[Data entries]
= Beginning of Section =

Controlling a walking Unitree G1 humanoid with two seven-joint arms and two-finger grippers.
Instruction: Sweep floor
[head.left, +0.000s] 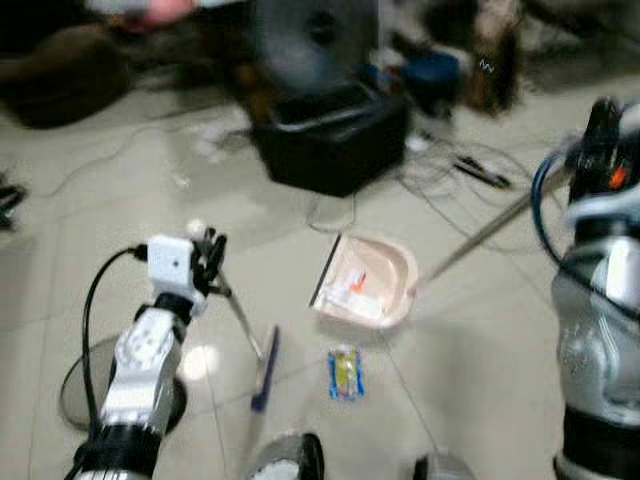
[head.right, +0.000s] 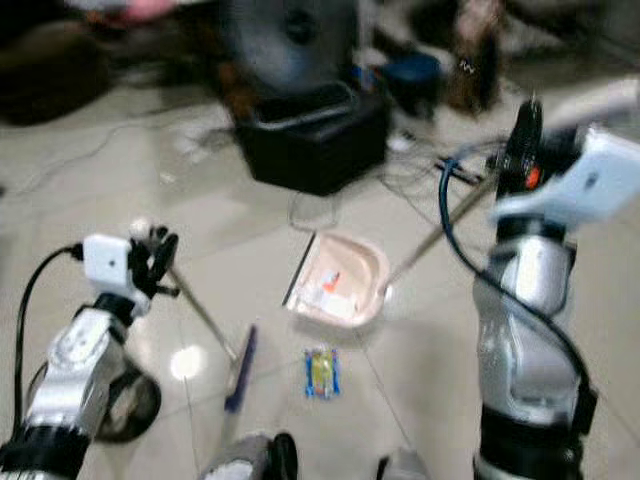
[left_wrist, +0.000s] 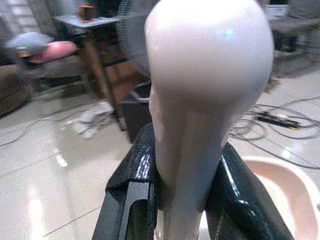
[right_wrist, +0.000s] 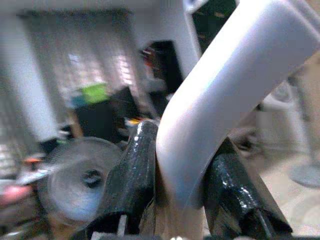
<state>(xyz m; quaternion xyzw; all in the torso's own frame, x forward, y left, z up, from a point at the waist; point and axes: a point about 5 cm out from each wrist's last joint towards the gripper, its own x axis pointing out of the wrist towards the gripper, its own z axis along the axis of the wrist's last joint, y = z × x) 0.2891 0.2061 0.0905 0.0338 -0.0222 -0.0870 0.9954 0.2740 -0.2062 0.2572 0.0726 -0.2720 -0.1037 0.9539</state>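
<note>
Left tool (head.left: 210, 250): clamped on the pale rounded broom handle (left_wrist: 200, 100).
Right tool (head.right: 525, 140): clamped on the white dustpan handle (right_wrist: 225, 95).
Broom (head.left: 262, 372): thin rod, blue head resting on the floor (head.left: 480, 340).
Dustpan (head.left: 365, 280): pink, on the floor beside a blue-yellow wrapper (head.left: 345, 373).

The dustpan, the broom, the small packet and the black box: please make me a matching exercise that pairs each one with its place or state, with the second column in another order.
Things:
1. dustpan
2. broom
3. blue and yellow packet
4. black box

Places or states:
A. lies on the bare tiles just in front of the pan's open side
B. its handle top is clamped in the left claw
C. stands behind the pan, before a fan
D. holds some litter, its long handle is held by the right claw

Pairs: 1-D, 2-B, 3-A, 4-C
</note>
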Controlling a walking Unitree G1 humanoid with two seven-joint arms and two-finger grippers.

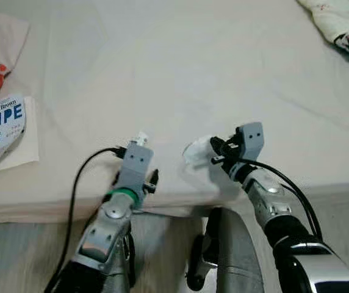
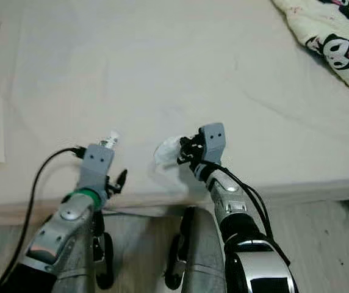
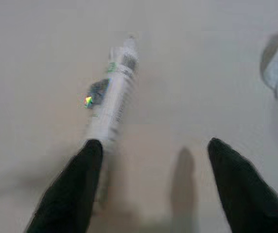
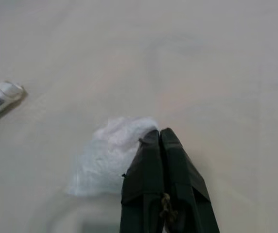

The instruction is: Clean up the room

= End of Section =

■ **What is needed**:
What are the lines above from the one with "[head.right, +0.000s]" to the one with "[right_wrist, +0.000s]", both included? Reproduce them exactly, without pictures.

■ **Solution**:
[head.right, +0.000s] 
[left_wrist, +0.000s] 
[right_wrist, +0.000s] 

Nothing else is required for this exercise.